Supplied material:
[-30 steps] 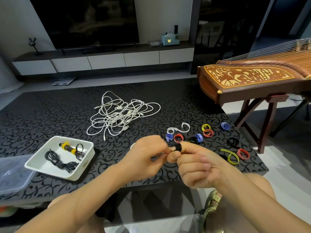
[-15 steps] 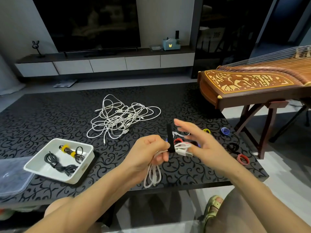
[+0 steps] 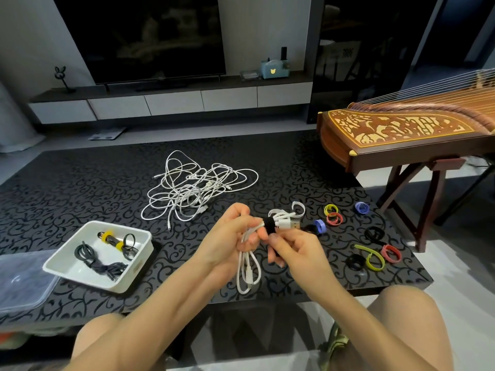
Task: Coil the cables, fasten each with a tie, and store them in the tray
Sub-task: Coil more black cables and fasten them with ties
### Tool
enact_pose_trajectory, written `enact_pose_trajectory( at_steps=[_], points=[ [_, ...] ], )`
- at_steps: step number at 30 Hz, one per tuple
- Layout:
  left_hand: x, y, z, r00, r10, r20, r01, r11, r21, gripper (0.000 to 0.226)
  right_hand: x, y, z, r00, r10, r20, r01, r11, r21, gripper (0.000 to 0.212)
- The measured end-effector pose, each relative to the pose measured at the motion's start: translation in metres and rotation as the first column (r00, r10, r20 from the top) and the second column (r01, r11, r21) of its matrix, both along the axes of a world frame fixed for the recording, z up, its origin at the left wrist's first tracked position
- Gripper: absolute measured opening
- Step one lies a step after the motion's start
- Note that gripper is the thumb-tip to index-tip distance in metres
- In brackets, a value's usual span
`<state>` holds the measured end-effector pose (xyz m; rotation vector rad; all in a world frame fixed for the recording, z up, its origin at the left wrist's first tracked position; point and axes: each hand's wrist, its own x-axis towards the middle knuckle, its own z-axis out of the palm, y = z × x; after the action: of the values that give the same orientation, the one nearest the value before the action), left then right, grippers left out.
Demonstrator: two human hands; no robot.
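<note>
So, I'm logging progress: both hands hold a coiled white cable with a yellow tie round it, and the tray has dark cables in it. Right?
No: the tie round the white cable is black, not yellow, as the head view shows. The left hand and right hand do hold it, and the tray has dark cables.

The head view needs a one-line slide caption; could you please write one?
Left hand grips a coiled white cable; right hand pinches the black tie round it; white tray nearby.

Single head view, wide-angle, facing forward-down; left hand [image 3: 227, 236], right hand [image 3: 297, 250] close; table [image 3: 80, 183] beyond.
</note>
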<state>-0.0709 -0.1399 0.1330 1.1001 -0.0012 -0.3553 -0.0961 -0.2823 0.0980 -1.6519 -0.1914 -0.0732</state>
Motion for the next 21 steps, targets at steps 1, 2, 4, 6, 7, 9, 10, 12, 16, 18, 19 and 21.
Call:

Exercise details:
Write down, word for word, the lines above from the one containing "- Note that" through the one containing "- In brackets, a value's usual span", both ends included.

Exercise result:
- Note that gripper is the thumb-tip to index-tip distance in metres
- In brackets, a value's usual span

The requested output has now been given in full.